The papers in this volume do show that recent new drugs have substantial value, and that contributions toward drug firm profits, whether from higher prices in the U.S. or from some other countries in the rest of the world, do potentially make a difference in pushing drug investor evaluations of potentially promising new ideas over the financial hump. But they also show that blockbusters—with both high sales and high net health value (even at high prices) are much harder to predict. Did the drugs that eventually became standards of care and best sellers have golden prospects from the beginning, or were there surprises (good for these drugs, bad for other drugs that many were betting on)? We know that in the history of many recent high-benefit innovations there were episodes when the idea and project was near death, at least in the telling of the eventual winners.
More generally, to provide evidence on the effects of lower drug prices requires, among other things, a much clearer understanding than we now have about the process of initiating or curtailing drug development efforts, and the link between those efforts and the emergence of highly effective treatments and their prices. In addition, we need to know how usage of drugs is affected by the prices sellers charge and how insurers manage care (and not just by patient cost sharing). These papers contribute to that discussion but the final verdict on whether efforts to change prices will on balance do more good than harm, has yet to be rendered.

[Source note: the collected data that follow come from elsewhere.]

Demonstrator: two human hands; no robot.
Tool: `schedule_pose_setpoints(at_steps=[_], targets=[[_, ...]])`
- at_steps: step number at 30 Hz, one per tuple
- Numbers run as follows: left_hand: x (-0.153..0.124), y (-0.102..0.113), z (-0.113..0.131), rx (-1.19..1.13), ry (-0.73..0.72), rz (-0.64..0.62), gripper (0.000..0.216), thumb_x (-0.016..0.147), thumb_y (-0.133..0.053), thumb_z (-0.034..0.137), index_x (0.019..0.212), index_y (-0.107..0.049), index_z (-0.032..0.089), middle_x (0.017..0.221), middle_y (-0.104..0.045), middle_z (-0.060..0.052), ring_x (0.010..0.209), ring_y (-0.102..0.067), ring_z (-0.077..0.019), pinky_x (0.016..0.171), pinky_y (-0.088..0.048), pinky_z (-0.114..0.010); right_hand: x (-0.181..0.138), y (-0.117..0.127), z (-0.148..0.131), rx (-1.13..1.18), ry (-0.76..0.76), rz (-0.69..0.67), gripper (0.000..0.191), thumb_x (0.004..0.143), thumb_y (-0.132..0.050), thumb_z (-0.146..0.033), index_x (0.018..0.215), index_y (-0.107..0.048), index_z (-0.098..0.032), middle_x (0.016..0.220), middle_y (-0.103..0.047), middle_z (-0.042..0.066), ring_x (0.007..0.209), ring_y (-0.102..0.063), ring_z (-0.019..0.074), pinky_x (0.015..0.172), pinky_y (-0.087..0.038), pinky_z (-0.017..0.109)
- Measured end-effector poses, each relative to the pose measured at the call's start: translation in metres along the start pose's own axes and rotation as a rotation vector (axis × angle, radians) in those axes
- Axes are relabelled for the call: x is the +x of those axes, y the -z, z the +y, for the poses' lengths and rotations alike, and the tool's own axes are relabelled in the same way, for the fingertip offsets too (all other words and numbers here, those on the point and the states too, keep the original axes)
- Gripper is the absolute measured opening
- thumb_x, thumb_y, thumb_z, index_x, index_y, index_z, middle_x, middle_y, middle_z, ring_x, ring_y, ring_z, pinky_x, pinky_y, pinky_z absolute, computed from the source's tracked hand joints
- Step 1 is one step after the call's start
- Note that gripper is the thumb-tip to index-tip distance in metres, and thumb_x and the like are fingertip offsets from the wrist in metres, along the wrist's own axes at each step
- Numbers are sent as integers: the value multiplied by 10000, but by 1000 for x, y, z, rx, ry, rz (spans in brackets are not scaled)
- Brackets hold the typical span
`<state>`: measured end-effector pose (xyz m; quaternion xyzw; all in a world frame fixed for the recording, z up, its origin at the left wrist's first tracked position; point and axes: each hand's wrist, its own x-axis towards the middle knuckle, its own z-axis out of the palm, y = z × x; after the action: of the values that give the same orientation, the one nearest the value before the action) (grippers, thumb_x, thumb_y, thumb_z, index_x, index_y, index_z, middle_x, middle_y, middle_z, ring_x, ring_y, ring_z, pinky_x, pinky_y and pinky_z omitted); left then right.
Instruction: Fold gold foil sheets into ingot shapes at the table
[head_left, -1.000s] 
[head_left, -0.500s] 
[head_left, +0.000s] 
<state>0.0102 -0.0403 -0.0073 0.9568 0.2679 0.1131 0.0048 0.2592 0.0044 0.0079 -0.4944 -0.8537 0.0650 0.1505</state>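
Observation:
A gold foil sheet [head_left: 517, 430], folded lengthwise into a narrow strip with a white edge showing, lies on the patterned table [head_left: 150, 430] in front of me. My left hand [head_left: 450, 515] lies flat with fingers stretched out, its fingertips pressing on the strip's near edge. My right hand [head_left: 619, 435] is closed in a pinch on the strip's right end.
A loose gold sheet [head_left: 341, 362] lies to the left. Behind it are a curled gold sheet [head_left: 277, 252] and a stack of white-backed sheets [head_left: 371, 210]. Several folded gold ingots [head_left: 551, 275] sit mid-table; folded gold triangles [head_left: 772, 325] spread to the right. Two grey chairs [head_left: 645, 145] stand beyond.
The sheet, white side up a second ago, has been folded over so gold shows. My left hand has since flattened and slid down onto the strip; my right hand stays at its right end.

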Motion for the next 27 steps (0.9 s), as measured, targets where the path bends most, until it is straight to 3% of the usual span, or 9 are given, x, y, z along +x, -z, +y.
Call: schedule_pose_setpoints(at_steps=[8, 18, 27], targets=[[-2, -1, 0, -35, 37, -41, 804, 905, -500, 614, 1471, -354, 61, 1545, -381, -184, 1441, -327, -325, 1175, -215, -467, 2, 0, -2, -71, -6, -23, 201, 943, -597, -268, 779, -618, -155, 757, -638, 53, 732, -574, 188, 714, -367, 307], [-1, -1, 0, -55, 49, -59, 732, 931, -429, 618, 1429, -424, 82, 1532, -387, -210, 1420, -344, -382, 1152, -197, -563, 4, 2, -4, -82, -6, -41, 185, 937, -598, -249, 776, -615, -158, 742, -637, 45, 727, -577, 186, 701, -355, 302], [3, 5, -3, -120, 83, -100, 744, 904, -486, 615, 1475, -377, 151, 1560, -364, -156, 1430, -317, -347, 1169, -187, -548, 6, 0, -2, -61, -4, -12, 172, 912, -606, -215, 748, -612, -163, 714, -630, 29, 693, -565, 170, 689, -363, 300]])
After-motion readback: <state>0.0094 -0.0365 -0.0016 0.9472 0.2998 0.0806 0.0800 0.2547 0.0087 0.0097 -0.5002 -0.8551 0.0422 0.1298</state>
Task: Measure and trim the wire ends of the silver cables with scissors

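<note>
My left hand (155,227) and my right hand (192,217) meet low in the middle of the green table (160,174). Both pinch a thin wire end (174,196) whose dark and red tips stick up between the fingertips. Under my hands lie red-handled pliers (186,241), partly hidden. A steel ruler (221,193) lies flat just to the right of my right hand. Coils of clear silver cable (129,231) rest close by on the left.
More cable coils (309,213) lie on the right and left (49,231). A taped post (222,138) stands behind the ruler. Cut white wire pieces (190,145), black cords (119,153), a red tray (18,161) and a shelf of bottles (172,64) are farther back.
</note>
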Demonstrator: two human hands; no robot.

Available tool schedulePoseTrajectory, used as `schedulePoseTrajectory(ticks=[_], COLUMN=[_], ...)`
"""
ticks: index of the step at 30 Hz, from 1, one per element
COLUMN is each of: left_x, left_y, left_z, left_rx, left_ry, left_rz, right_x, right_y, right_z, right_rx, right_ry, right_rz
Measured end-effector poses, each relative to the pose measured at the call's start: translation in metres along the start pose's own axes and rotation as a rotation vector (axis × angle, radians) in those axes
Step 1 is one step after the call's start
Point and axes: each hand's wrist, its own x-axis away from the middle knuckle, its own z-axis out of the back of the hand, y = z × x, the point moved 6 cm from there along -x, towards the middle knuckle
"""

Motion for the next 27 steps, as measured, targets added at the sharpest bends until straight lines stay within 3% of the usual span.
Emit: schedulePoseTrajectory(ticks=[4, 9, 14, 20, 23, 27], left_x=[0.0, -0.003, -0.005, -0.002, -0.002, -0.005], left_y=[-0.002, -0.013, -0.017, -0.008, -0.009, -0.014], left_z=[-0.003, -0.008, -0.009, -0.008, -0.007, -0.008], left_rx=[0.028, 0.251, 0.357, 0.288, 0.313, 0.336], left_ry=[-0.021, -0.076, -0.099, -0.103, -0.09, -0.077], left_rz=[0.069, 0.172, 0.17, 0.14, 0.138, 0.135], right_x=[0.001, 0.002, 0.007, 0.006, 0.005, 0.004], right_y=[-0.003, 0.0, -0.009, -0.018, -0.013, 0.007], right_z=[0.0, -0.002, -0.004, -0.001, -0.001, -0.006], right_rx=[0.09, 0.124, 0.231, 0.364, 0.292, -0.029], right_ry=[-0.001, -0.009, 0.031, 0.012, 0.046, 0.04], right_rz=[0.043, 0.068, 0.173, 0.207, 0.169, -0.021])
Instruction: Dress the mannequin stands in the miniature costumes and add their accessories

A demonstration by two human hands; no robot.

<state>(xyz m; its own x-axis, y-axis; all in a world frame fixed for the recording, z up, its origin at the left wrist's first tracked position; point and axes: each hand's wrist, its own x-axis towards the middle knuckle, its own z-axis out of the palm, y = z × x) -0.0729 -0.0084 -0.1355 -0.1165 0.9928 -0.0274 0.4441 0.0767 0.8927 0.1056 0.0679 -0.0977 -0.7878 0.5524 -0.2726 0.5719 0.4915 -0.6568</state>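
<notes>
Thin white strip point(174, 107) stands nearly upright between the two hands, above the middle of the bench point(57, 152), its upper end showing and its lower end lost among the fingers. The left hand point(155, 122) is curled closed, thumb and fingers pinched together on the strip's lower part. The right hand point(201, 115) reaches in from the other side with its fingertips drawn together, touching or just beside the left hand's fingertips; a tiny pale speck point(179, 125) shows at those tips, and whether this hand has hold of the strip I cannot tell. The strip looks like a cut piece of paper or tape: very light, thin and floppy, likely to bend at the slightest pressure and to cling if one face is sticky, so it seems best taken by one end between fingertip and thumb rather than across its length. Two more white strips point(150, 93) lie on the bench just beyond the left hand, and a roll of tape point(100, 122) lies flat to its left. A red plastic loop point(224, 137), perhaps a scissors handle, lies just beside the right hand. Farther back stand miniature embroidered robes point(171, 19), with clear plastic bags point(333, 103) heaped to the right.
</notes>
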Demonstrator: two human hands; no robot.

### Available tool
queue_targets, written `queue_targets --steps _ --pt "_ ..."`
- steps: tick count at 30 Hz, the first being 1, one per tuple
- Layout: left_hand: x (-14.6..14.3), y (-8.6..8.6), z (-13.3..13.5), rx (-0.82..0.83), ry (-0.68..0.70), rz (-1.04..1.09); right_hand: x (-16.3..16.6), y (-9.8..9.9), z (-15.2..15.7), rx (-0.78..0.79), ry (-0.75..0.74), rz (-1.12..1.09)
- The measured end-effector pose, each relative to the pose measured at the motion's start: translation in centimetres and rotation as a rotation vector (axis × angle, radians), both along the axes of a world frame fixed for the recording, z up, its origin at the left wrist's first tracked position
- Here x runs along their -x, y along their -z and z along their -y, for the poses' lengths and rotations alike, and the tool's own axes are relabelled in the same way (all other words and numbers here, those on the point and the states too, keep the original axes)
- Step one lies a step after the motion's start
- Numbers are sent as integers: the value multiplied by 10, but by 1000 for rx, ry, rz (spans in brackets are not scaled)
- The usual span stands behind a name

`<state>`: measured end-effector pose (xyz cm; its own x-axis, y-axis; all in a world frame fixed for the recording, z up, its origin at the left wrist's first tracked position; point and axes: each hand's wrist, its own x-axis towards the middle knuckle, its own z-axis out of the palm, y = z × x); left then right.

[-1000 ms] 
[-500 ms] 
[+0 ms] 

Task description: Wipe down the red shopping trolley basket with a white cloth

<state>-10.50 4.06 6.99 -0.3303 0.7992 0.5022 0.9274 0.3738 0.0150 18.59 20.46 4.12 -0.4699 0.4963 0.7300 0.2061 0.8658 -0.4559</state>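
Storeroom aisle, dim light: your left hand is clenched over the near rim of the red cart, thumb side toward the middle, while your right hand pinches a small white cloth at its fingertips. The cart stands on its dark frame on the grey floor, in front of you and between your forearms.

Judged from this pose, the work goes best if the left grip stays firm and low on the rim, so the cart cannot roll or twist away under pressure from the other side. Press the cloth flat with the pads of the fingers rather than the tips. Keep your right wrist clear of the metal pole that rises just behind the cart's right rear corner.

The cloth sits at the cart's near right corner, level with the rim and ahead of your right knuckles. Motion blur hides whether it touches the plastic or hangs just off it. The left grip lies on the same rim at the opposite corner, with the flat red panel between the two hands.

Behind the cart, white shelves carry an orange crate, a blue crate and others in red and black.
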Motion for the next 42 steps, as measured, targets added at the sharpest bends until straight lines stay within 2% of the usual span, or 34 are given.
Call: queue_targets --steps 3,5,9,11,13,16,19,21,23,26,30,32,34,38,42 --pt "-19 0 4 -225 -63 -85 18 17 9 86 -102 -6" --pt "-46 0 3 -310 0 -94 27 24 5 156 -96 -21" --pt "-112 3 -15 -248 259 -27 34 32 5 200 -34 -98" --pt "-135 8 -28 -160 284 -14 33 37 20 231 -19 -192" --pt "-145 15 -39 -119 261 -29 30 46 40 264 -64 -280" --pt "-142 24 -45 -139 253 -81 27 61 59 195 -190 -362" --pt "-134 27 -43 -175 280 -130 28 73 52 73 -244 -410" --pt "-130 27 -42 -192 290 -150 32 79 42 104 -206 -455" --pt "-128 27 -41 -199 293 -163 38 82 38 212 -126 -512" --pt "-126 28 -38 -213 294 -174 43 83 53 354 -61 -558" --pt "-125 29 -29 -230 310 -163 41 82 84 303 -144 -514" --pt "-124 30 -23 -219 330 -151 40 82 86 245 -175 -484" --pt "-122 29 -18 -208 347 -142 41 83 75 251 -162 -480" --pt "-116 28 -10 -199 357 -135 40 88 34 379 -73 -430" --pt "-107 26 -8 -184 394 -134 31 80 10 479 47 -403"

Timeline: Submitted June 10, 2023; accepted after review Sept. 1, 2023.
Cite as: Special Issue on Drug Pricing in The United States: Theory and Evidence. 2023. W. Health Management, Policy and Innovation (www.HMPI.org), Volume 8, Issue 1.
Contact: pauly@wharton.upenn.edu
References
Chen, Angela, William S. Comanor, H.E. Frech, III, and Mark V. Pauly. The Global Distribution of New Drug R&D Cost: Does the Rest of the World Free Ride? (this issue).
Frech, H.E III, Mark V. Pauly, William S. Comanor, and Joseph R. Martinez, Jr.. 2022. Costs and Benefits of Branded Drugs: Insights from Cost-Effectiveness Research. Journal of Benefit-Cost Analysis 13(2): 166-181.
Dunn, Abe, Lasanthi Fernando, and Eli Liebman. A Direct Measure of Medical Innovation on Health Care Spending: A Condition-Specific Approach. (this issue).
Hernandez, Immaculada, Nico Gabriel, Jingchuan Guo, Aryana Sepassi, Walid F. Gellad, and Sean Dickson. Decomposition of Pharmaceutical Manufacturer Discounts into Voluntary and Mandatory Discounts for Glucagon-like peptide-1 Receptor Agonists. (this issue).
Ippolito, Benedict J., and Joseph F. Levy. Drug Pricing Decisions and Insurance Coverage: Evidence from Medicare Part D. Healthcare (this issue).
Pauly, Mark V., William Comanor, H.E. Frech, III and Joseph R. Martinez, Jr. Efficiency, Consumer Welfare, and Market Equilibrium in Private Insurance Coverage of Patented Drugs. (this issue).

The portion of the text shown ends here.